### Problem to work on
Every line from the opening of the records to the line with "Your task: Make" should be restated exactly, with both ends included and the pictures left out.

### Records shown
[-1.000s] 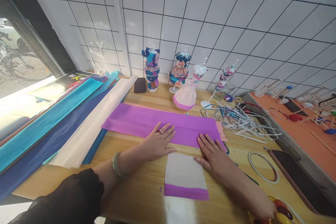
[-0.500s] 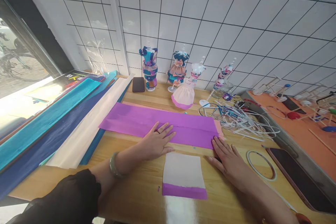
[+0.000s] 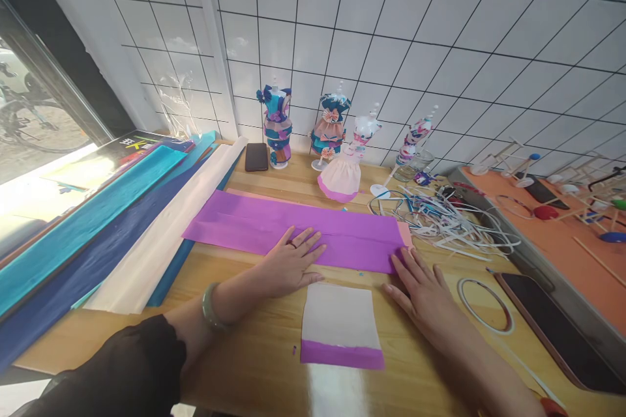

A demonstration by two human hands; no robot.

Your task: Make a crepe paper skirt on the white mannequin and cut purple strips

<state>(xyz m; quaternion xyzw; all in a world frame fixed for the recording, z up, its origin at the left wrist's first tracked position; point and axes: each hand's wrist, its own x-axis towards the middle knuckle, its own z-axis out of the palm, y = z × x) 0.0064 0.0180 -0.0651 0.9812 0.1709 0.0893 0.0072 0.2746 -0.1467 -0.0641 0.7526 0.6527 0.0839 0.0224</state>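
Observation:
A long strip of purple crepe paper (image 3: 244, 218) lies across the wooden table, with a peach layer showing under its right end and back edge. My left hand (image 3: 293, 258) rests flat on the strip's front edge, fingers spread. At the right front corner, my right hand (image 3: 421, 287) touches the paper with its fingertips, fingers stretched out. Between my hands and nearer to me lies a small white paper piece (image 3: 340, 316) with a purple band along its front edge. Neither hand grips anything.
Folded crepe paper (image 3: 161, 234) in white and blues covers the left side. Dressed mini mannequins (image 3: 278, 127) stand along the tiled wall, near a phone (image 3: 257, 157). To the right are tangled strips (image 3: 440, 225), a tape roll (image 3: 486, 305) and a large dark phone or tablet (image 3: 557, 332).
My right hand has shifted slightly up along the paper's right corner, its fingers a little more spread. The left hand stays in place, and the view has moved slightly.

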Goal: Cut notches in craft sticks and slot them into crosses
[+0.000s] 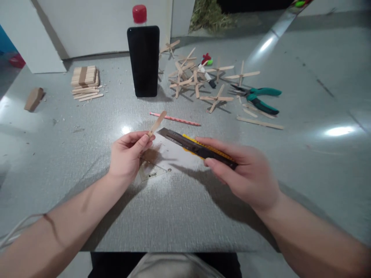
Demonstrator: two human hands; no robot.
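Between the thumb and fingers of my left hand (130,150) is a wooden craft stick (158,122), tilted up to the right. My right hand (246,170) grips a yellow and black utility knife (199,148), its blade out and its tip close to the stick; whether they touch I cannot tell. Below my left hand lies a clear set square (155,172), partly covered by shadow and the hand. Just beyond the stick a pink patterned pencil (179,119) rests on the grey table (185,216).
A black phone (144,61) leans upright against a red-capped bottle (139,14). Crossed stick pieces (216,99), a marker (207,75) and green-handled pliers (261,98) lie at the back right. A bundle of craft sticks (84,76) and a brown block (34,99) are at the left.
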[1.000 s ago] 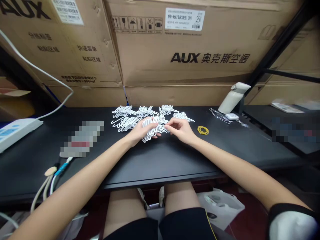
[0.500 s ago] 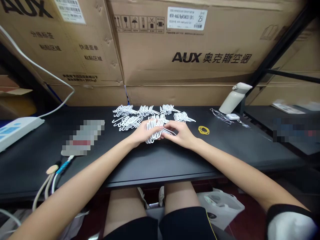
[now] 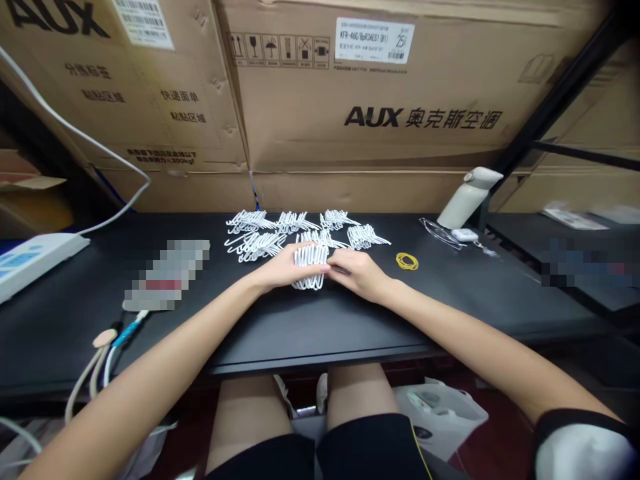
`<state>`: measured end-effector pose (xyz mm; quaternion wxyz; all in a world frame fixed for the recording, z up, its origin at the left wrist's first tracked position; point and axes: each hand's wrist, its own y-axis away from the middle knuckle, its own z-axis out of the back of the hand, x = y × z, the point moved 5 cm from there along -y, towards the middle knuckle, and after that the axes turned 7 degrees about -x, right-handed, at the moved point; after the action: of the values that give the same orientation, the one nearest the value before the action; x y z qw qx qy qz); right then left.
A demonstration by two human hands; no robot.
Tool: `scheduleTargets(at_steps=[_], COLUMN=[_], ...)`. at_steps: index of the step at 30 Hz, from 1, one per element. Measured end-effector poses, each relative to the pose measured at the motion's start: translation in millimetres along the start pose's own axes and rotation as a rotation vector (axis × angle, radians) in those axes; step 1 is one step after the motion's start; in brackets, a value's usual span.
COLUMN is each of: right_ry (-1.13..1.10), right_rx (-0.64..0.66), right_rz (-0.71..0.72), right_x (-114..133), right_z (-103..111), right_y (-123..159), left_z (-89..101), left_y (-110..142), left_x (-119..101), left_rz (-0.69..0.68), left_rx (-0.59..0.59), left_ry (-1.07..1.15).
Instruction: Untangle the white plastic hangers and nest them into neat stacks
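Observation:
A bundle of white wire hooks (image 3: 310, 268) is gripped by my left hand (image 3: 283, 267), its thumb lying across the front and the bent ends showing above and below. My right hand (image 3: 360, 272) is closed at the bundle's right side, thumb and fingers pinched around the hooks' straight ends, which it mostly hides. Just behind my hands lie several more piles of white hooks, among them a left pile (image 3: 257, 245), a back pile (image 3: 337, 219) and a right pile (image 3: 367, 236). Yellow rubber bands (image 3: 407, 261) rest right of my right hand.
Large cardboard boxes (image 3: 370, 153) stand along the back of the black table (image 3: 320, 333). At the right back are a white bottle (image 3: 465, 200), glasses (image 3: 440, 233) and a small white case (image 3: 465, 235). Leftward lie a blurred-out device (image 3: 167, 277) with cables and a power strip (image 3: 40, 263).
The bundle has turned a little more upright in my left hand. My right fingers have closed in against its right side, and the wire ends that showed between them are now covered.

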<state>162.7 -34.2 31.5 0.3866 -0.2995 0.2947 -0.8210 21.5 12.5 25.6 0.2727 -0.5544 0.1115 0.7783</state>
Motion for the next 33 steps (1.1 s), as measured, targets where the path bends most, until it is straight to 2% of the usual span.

### Response to this task
[-1.000s] 
[-0.500s] 
[+0.000s] 

A demonstration by two human hands; no robot.

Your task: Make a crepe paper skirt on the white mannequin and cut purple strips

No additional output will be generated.